Nights Out
The Red Party, NYC’s long-running Goth club night, held once again at Mercury Lounge, ran another spectacular event June 9 when they drew about 300 imbibers, dancers and spectators. The big draw was of course the most buzzed-about act in the greater New York scene, Disorder, the by-now famous Joy Division tribute band making the rounds at all the appropriate venues in the metropolitan area. Host and CEO Sean Templar was joined by guest DJs Jarek and Frankie Teardrop, spinning from atop the raised stage where the live show also took place.

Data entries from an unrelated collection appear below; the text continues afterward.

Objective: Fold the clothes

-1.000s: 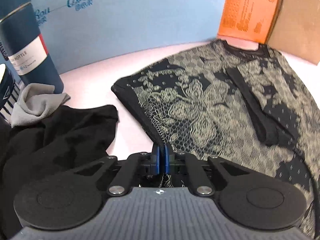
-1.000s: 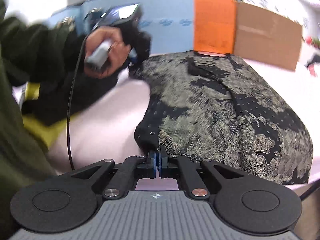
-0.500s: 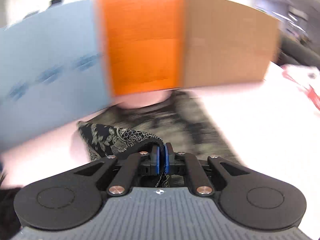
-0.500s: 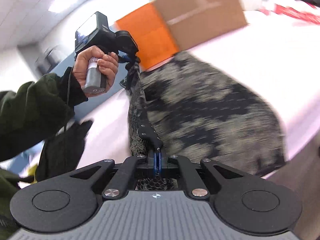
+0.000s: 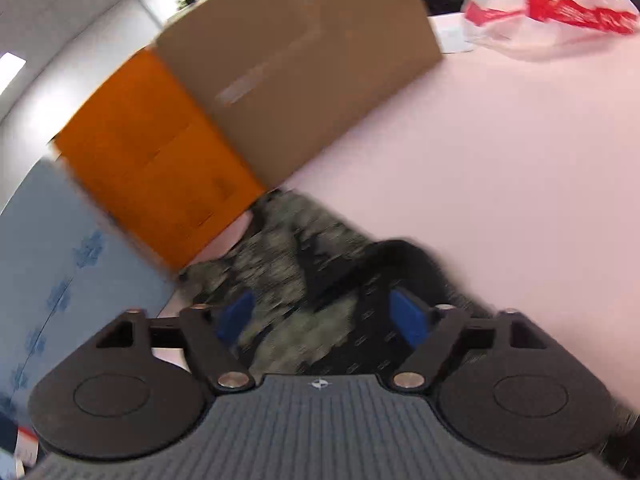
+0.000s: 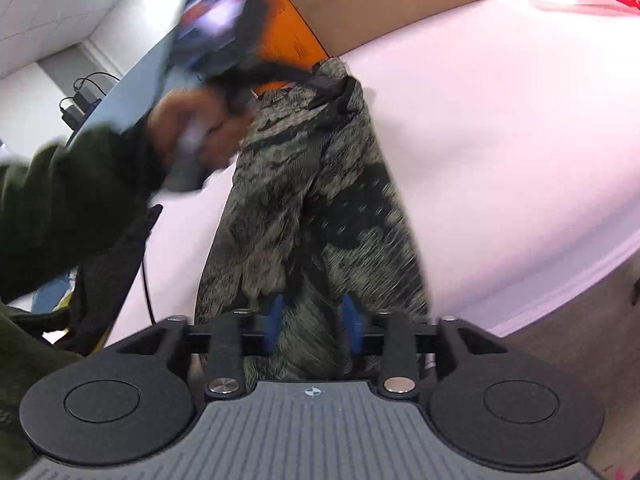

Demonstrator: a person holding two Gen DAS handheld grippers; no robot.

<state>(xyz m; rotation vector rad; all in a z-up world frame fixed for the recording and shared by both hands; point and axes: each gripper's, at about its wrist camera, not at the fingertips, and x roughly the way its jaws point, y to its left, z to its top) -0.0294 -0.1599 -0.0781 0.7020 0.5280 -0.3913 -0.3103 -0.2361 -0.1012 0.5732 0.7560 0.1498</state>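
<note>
Both my claws are opening and letting go of the shirt. It looks soft, light and floppy, so I would pinch its edge next.

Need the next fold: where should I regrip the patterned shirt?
Judging by its pose, grip the patterned shirt at the near hem corners, coming from the table's front edge: it lies as a long narrow strip running away toward the cardboard box.
</note>
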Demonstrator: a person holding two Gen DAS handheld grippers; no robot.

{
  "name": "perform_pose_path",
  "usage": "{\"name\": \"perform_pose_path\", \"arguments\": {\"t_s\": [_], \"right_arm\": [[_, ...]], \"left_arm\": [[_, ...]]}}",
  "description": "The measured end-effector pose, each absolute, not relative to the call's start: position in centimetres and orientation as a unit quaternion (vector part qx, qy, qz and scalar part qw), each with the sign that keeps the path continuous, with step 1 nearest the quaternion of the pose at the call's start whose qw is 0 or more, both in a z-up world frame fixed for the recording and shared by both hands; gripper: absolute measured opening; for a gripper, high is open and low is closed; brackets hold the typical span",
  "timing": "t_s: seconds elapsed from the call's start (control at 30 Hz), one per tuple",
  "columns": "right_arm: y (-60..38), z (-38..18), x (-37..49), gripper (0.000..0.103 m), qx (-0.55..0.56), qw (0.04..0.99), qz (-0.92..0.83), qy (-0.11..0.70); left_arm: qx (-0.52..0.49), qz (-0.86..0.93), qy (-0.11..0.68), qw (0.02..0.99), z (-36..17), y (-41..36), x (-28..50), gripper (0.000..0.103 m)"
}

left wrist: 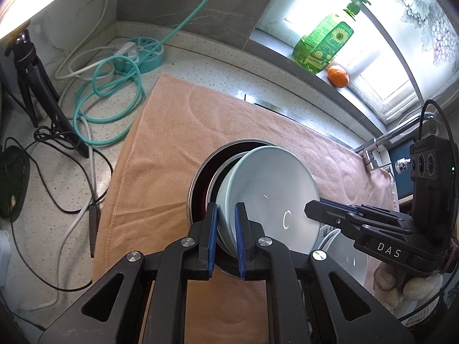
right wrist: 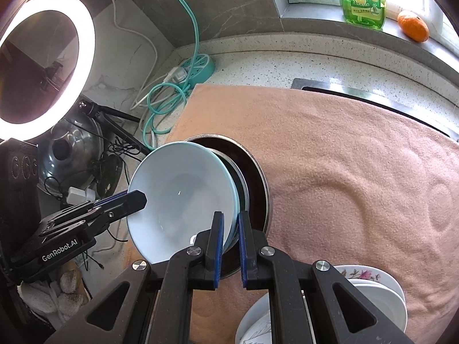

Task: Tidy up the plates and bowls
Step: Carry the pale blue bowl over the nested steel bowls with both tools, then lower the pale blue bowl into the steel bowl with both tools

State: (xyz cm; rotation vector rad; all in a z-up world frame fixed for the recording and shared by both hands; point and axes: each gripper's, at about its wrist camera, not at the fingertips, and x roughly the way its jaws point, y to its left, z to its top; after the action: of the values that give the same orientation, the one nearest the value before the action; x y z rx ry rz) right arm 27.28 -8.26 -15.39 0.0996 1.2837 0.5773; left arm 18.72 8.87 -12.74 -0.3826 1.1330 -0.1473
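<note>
Both tongs, left (left wrist: 226, 218) and right (right wrist: 230, 226), pinch opposite rims of the pale-blue plate (left wrist: 269, 197).

Open peach terry towel (right wrist: 358, 172) right of and behind the round steel basin (right wrist: 259, 180) is free to pass; left side blocked by coiled teal cable (left wrist: 106, 109), black tripod (left wrist: 34, 80), glowing ring light (right wrist: 43, 66); near-right by stacked white floral plates (right wrist: 373, 292).

Black claws (left wrist: 226, 232), blue pads (left wrist: 213, 238), silver screws.
</note>
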Motion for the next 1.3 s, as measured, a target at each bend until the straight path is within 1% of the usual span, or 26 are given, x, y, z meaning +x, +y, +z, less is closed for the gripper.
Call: {"name": "perform_pose_path", "arguments": {"t_s": [0.63, 0.83, 1.1, 1.3], "right_arm": [[-8.0, -16.1, 27.7, 0.009, 0.029, 0.765, 0.262, 0.587], [-8.0, -16.0, 27.8, 0.012, 0.033, 0.763, 0.267, 0.588], [-9.0, -15.1, 27.6, 0.012, 0.045, 0.773, 0.264, 0.575], [-9.8, -14.6, 27.2, 0.013, 0.049, 0.781, 0.256, 0.567]], "left_arm": [[-0.181, -0.063, 0.538, 0.821, -13.8, 9.1, 19.2, 0.01], [-0.189, -0.063, 0.54, 0.818, -13.8, 9.5, 19.3, 0.01], [-0.198, -0.056, 0.53, 0.823, -13.1, 10.6, 18.4, 0.014], [-0.206, -0.04, 0.525, 0.825, -12.9, 11.8, 17.7, 0.014]]}}
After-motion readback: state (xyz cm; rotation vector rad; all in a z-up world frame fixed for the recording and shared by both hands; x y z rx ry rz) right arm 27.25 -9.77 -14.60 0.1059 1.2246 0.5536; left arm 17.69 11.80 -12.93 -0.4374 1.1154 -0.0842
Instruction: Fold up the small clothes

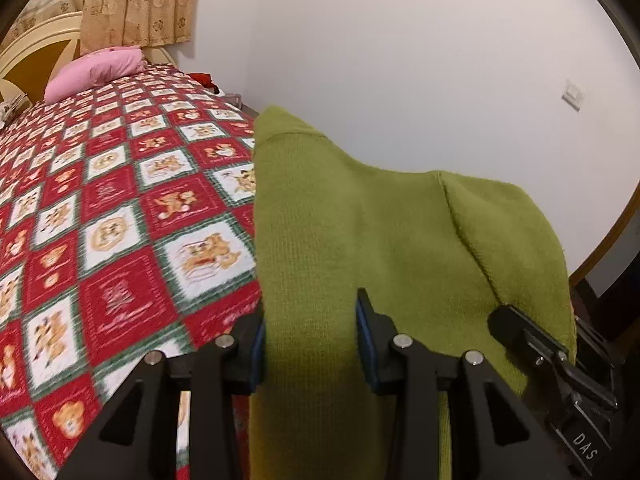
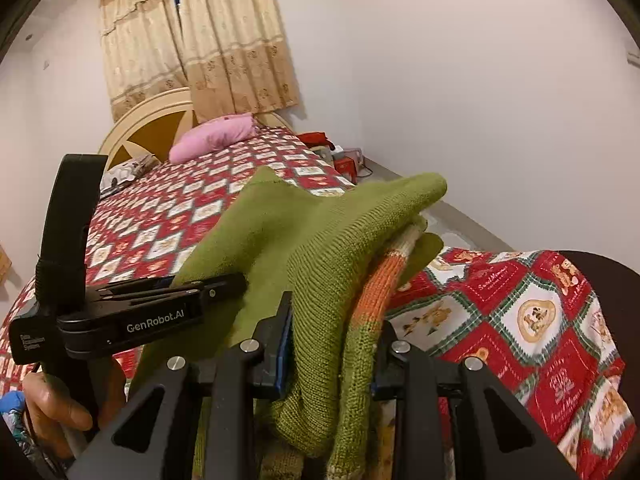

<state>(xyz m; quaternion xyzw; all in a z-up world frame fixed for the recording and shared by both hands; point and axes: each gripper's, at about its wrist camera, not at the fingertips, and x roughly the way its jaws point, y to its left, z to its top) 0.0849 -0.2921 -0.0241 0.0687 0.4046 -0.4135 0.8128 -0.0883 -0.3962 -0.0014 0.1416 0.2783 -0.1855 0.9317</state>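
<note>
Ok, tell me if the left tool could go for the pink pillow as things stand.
Probably not: the left tool is shut on the green knitted garment, and the pink pillow lies far up the bed by the headboard.

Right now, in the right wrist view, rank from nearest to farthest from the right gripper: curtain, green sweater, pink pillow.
1. Green sweater, clamped in the right gripper.
2. Pink pillow, at the bed's head, upper left.
3. Curtain, behind the headboard.
</note>
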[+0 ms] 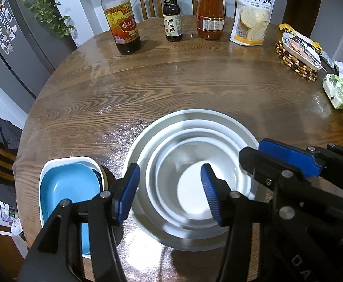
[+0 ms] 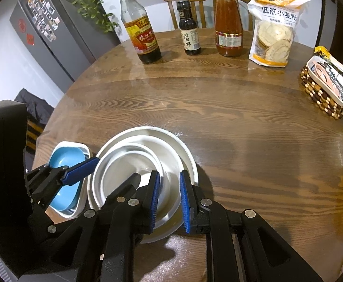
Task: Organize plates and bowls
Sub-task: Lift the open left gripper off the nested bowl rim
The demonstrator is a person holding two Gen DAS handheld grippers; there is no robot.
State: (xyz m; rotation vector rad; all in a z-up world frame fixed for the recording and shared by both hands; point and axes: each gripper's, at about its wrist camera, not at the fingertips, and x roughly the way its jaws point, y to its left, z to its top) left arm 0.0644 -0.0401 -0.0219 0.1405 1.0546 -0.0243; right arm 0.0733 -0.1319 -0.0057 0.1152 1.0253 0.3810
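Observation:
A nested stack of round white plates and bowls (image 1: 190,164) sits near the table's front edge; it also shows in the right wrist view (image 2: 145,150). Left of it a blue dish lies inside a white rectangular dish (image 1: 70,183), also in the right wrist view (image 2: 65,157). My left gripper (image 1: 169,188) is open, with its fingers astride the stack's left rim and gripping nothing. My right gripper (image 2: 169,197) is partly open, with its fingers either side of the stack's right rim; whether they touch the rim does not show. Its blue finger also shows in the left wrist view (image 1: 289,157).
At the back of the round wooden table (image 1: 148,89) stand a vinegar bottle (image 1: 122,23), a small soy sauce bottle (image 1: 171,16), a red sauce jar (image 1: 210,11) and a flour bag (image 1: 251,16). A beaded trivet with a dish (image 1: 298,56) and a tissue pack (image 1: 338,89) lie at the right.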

The long front bar at Mercury was jam packed, but not any more so than the back room dance floor in the main, performance space, where an ancillary bartender sent orders into and relayed drinks out from the main bar.
The Redrum Ball was held May 29 on the Sunday preceding Memorial Day at Slake, hosted by Sir William Welles. As is often the case with this recurring event, the theme was cosplay, specifically superhero/supervillain outfits, and there was a costume contest with prizes, a burlesque show featuring the gorgeous Nina La Voix, and a stellar panel of DJs including Aengel, V-Christ, Jet and Paradox. Michael T and the Vanities provided a live tribute to David Bowie.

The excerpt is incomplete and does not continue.